• **TASK ITEM**
Would you reproduce exactly the lines below from the one holding "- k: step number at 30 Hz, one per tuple" through the one holding "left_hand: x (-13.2", inclusive, and no others?

• **LISTED RECORDS**
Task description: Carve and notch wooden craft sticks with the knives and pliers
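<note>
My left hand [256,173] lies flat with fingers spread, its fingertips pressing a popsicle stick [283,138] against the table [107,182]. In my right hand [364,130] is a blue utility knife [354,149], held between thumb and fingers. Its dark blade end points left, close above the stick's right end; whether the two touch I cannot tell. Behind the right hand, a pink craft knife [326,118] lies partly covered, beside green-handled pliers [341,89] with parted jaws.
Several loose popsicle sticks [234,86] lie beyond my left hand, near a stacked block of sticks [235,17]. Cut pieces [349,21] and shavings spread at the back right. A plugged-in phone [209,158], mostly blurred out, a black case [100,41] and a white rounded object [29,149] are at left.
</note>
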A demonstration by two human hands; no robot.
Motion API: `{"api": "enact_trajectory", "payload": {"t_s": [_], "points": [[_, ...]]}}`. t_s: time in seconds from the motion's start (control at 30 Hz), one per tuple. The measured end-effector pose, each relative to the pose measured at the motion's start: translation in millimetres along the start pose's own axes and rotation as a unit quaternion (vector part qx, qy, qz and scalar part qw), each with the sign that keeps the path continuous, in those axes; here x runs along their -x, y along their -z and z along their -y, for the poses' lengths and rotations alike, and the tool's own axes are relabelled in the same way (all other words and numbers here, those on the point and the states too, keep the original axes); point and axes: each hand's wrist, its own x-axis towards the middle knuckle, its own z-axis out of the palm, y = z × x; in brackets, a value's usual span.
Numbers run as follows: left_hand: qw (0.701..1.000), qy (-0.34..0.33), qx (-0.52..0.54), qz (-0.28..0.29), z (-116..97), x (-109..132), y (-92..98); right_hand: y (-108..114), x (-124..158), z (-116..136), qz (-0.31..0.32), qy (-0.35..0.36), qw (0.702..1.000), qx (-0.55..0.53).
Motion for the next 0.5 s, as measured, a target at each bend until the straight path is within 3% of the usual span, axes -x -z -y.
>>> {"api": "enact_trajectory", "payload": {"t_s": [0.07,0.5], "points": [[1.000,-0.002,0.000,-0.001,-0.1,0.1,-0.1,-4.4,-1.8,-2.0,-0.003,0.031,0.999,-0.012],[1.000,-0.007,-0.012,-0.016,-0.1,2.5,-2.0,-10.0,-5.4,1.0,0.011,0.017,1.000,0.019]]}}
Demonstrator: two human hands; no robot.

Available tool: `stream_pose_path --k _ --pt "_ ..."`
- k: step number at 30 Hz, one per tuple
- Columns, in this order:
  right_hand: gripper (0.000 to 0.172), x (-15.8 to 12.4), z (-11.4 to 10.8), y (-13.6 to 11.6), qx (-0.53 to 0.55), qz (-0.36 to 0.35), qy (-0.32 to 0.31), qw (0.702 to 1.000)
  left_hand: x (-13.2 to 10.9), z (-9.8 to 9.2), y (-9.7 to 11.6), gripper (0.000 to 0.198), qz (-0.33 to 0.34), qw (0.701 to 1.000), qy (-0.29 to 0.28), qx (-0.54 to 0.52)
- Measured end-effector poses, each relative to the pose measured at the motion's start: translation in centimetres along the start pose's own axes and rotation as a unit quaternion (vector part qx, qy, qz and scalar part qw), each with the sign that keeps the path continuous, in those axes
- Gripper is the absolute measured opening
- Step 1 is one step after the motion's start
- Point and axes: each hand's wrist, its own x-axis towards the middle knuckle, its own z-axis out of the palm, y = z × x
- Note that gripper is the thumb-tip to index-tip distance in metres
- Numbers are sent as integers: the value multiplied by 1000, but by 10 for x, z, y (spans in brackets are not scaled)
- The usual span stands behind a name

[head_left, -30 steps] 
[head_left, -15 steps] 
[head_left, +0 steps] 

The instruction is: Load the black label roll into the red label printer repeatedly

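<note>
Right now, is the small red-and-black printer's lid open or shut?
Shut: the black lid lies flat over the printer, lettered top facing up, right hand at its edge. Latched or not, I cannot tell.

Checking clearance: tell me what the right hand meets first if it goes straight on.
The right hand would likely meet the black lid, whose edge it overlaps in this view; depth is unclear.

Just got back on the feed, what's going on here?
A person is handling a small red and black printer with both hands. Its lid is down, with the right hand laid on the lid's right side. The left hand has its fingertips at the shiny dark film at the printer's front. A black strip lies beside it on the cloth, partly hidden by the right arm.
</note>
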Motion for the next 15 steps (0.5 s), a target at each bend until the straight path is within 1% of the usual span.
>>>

• **SOLUTION TO THE PROBLEM**
- k: step number at 30 Hz, one per tuple
- Columns, in this order:
  right_hand: gripper (0.000 to 0.172), x (-15.8 to 12.4), z (-11.4 to 10.8), y (-13.6 to 11.6), qx (-0.53 to 0.55), qz (-0.36 to 0.35), qy (-0.32 to 0.31), qw (0.702 to 1.000)
  left_hand: x (-13.2 to 10.9), z (-9.8 to 9.2), y (-9.7 to 11.6), gripper (0.000 to 0.198), qz (-0.33 to 0.34), qw (0.701 to 1.000), qy (-0.29 to 0.28), qx (-0.54 to 0.52)

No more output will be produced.